#### [About this exercise]
Retype the records below exactly as they appear.

'''

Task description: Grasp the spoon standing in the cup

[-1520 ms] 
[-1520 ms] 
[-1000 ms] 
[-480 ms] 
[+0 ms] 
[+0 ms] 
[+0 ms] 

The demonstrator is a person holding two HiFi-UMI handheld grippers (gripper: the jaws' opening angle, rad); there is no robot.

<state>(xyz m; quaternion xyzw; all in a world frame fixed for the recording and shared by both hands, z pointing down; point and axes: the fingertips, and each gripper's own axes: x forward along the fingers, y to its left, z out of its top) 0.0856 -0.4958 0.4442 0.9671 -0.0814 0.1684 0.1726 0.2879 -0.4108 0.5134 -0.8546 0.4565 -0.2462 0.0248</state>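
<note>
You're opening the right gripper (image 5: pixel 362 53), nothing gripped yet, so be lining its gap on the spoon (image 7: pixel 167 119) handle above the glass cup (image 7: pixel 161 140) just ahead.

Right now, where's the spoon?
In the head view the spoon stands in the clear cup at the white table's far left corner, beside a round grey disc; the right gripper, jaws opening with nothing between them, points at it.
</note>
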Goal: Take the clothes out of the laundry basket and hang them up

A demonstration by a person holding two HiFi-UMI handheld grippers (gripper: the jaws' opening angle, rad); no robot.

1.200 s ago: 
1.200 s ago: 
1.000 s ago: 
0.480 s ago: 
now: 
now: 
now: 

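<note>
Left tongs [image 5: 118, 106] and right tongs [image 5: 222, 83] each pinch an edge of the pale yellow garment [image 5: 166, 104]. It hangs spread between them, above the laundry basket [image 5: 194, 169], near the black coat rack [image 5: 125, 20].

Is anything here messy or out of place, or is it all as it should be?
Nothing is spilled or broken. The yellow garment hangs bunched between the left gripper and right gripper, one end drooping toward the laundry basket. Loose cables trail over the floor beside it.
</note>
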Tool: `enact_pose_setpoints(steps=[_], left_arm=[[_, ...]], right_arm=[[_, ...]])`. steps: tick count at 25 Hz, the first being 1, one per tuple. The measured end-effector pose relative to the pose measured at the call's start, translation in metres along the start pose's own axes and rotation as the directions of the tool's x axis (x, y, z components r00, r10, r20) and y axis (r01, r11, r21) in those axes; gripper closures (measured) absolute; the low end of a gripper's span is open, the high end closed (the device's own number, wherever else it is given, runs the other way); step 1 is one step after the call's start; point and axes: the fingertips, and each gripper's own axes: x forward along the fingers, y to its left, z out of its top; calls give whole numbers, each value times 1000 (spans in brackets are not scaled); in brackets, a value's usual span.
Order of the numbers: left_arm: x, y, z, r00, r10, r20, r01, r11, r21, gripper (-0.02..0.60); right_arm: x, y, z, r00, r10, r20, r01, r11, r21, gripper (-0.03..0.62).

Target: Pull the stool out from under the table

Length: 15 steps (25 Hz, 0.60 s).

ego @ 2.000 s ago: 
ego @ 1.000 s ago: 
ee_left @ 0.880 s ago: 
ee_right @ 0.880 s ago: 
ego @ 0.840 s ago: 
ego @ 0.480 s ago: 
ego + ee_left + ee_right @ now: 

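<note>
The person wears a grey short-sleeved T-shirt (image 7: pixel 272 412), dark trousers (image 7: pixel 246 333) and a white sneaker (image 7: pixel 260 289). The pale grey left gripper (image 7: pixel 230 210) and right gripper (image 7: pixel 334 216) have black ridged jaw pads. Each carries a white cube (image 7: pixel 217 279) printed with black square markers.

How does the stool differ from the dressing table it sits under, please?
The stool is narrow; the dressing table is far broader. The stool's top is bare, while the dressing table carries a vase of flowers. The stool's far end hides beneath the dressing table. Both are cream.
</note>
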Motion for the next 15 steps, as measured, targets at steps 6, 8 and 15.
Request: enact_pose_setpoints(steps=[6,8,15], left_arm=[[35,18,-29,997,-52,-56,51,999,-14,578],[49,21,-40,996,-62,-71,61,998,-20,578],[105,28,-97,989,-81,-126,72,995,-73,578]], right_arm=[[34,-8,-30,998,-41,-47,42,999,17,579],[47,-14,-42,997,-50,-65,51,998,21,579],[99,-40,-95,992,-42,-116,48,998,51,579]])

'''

#### [Response area]
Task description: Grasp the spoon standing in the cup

[-1520 ms] 
[-1520 ms] 
[-1000 ms] 
[-480 ms] 
[+0 ms] 
[+0 ms] 
[+0 ms] 

The demonstrator is a person holding two HiFi-UMI handheld grippers (gripper: the jaws' opening angle, rad); there is no robot.

<state>(xyz m; quaternion xyzw; all in a world frame fixed for the recording and shared by both hands, z pointing down; point and axes: the fingertips, and each gripper's own axes: x forward along the fingers, y to its left, z out of its top) 0.0856 -0.4958 0.4442 0.9671 -0.0814 0.1684 0.1726 0.2879 -0.4108 0.5134 -0.8546 0.4565 -0.2462 0.0248</state>
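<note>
You're opening the right gripper (image 5: pixel 362 53), nothing gripped yet, so be lining its gap on the spoon (image 7: pixel 167 119) handle above the glass cup (image 7: pixel 161 140) just ahead.

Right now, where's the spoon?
In the head view the spoon stands in the clear cup at the white table's far left corner, beside a round grey disc; the right gripper, jaws opening with nothing between them, points at it.
</note>
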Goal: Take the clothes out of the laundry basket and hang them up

A demonstration by a person holding two HiFi-UMI handheld grippers (gripper: the jaws' opening angle, rad); no robot.

1.200 s ago: 
1.200 s ago: 
1.000 s ago: 
0.480 s ago: 
now: 
now: 
now: 

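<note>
Left tongs [image 5: 118, 106] and right tongs [image 5: 222, 83] each pinch an edge of the pale yellow garment [image 5: 166, 104]. It hangs spread between them, above the laundry basket [image 5: 194, 169], near the black coat rack [image 5: 125, 20].

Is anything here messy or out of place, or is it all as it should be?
Nothing is spilled or broken. The yellow garment hangs bunched between the left gripper and right gripper, one end drooping toward the laundry basket. Loose cables trail over the floor beside it.
</note>
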Tool: `enact_pose_setpoints(steps=[_], left_arm=[[_, ...]], right_arm=[[_, ...]])`. steps: tick count at 25 Hz, the first being 1, one per tuple. The measured end-effector pose relative to the pose measured at the call's start, translation in metres along the start pose's own axes and rotation as the directions of the tool's x axis (x, y, z components r00, r10, r20) and y axis (r01, r11, r21) in those axes; gripper closures (measured) absolute; the low end of a gripper's span is open, the high end closed (the device's own number, wherever else it is given, runs the other way); step 1 is one step after the call's start; point and axes: the fingertips, and each gripper's own axes: x forward along the fingers, y to its left, z out of its top; calls give whole numbers, each value times 1000 (spans in brackets are not scaled); in brackets, a value's usual span.
Order of the numbers: left_arm: x, y, z, r00, r10, r20, r01, r11, r21, gripper (-0.02..0.60); right_arm: x, y, z, r00, r10, r20, r01, r11, r21, gripper (-0.03..0.62).

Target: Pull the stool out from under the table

Length: 15 steps (25 Hz, 0.60 s).

ego @ 2.000 s ago: 
ego @ 1.000 s ago: 
ee_left @ 0.880 s ago: 
ee_right @ 0.880 s ago: 
ego @ 0.840 s ago: 
ego @ 0.480 s ago: 
ego + ee_left + ee_right @ now: 

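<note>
The person wears a grey short-sleeved T-shirt (image 7: pixel 272 412), dark trousers (image 7: pixel 246 333) and a white sneaker (image 7: pixel 260 289). The pale grey left gripper (image 7: pixel 230 210) and right gripper (image 7: pixel 334 216) have black ridged jaw pads. Each carries a white cube (image 7: pixel 217 279) printed with black square markers.

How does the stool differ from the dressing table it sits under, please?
The stool is narrow; the dressing table is far broader. The stool's top is bare, while the dressing table carries a vase of flowers. The stool's far end hides beneath the dressing table. Both are cream.
</note>
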Motion for the next 15 steps, as measured, targets at steps 6, 8 and 15.
Request: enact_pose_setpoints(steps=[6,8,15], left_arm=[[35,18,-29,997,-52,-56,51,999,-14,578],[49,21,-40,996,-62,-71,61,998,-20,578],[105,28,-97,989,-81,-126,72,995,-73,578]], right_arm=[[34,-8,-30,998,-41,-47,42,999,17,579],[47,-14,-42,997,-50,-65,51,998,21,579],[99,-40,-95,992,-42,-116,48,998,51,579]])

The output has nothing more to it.